Por Alejandro Rebossio
Do jornal El País

 

Uma multinacional do comércio de grãos, Nidera, que está presente em 22 países e tem sua sede na Holanda, foi denunciada no final do ano passado por um fiscal argentino e pelo Ministério do Trabalho de Buenos Aires por suposto trabalho escravo em uma de suas filias.

 

A companhia, que também produz sementes, fertilizantes, herbicidas e fungicidas, negou a acusação, mas as condições desumanas em determinadas atividades agrícolas em pleno século XXI e em um dos setores mais produtivos da Argentina despertaram um debate tal que obrigou a realização de uma reunião na última quarta-feira entre o ministro do Trabalho argentino, Carlos Tomada, e os quatro principais coletivos de agricultores e criadores de gado do país. Tomada anunciou a criação de um espaço de ação conjunta para “erradicar o trabalho ilegal e as condições de servidão que a justiça está investigando”.

 

Mas as condições de escravidão na Argentina não foram detectadas só no campo, mas também em ateliês têxteis de Buenos Aires, em prostíbulos de todo o país e até em fábricas de tijolos dos subúrbios da capital ou da cidade de Neuquén, na Patagônia, tal como vem denunciando a cooperativa La Alameda, em que são empregados trabalhadores libertos dessa submissão.
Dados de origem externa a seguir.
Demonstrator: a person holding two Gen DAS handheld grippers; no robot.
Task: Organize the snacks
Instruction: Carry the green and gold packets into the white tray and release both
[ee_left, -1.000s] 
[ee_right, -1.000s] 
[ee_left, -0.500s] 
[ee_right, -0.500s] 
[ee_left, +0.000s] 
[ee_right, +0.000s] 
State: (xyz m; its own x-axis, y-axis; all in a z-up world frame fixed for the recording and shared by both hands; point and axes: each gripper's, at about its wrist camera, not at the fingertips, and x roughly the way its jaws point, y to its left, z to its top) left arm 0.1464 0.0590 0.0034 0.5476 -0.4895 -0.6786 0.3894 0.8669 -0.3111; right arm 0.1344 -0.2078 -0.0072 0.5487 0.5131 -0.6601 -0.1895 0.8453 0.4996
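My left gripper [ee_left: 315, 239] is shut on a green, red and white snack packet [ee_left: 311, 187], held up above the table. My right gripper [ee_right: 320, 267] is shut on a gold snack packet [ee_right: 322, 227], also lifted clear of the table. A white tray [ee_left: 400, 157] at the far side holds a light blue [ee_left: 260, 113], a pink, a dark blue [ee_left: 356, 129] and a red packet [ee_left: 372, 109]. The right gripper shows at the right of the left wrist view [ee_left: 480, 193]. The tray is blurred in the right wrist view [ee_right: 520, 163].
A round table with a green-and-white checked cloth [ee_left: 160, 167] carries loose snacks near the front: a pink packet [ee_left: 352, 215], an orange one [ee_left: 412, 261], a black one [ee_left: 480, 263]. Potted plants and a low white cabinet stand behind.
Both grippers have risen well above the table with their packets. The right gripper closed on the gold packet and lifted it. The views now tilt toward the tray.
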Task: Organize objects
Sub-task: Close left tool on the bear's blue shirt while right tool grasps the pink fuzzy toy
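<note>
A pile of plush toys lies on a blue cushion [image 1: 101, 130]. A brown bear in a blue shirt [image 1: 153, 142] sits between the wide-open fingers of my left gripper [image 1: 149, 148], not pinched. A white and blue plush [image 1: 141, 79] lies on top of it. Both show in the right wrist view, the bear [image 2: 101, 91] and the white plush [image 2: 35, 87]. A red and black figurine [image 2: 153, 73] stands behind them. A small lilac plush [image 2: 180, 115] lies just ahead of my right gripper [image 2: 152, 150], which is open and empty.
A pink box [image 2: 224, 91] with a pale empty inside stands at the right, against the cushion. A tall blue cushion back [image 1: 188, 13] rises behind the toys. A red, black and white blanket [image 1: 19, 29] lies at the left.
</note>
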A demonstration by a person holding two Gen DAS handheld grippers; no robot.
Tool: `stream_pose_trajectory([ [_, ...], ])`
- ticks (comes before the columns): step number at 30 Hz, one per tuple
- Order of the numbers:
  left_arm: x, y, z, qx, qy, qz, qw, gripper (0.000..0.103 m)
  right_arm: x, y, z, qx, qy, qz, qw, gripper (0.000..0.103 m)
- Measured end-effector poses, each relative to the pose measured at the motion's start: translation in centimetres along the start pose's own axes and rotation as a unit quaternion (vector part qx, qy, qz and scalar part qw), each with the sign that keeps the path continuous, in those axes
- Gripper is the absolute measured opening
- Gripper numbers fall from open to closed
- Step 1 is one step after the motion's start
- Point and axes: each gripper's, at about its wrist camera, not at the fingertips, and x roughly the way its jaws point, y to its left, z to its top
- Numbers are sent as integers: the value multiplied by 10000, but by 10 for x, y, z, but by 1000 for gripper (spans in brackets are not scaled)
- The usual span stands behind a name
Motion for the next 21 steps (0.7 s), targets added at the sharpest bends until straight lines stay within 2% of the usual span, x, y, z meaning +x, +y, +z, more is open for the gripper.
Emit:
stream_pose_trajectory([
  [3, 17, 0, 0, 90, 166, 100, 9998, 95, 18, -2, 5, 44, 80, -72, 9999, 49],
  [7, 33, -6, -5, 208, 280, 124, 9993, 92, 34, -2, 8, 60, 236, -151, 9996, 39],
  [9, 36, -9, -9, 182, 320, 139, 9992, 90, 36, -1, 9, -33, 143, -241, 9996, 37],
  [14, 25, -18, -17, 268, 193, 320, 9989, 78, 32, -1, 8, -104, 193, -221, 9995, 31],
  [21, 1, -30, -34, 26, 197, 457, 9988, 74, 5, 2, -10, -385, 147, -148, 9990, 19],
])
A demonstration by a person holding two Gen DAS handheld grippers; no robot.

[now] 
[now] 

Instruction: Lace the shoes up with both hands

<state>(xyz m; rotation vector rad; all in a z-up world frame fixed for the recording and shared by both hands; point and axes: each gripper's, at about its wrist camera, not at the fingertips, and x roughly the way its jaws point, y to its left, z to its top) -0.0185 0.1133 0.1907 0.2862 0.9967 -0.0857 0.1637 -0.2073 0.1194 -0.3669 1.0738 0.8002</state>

Cerca de 1,3 milhão de latino-americanos padecem do trabalho forçado, segundo a Organização Internacional do Trabalho – OIT.

 

O fiscal Rubén Giagnorio denunciou sete empregados da Nidera por suposta “redução à servidão” (o que, em termos legais na Argentina, equivale ao trabalho escravo) de 60 menores e 120 adultos, temporários da província nortenha de Santiago del Estero, transferidos para o município de San Pedro (165 quilômetros ao norte de Buenos Aires).

 

O fiscal e os máximos funcionários do ministério denunciaram que a Nidera os havia levado por 15 dias, sem saber quanto iam cobrar, e que os havia encerrado em uma propriedade, não os deixava sair e retinha os seus documentos de identidade. Segundo os denunciantes, dormiam amontoados em barracas como as de um campo de concentração, careciam de banhos, água potável, extintores e materiais para a segurança laboral, as instalações elétricas eram deficientes e sofriam descontos em seus salário para pagar a indumentária de trabalho e a comida, que um provedor externo lhes vendia a um preço maior do que nos comércios. Inclusive, fez-lhes pagar por pacotes de espaguete que levavam o logotipo do Ministério do Desenvolvimento Social de Buenos Aires e que são distribuídos gratuitamente. Além disso, as crianças manipulavam produtos químicos sem nenhuma precaução, segundo o governo bonaerense.

 

A Nidera, que na Argentina é a sexta exportadora de grãos e a número um em produção de sementes de soja e de girassol, respondeu em um comunicado de imprensa que todos os trabalhadores estavam registrados na Seguridade Social, que as condições de salário, transporte, trabalho, alojamento, higiene e alimentação administradas haviam sido as estipuladas por lei e que nenhum desses “serviços” havia sido descontado da remuneração.

 

A empresa também assegurou que os menores de idade tinham entre 16 e 18 anos e podiam trabalhar porque estavam autorizados ou acompanhados por seus pais. “A acusação se refere a uma prática industrial comum, em que as empresas de sementes contratam empregados temporários para desflorar plantas de milho híbrido”, defendeu-se a Nidera, uma empresa de uma família holandesa-argentina que está presente em países como Brasil, Uruguai e do Leste Europeu.

 

Nos últimos dias, ocorreram outras seis invasões de propriedades nas quais os ministérios do Trabalho bonaerense e federal descobriram que duas companhias de capitais argentinos submetiam à “servidão” outros 586 adultos e seis menores de idade. A questão ganhou tamanha dimensão que a presidente da Argentina, Cristina Fernández de Kirchner, decidiu incluí-la na agenda da reunião que os coletivos agrícolas iam ter na quarta-feira com o ministro da Agricultura para discutir sobre a liberalização mercado do trigo.

 

Tradução de Moisés Sbardelotto.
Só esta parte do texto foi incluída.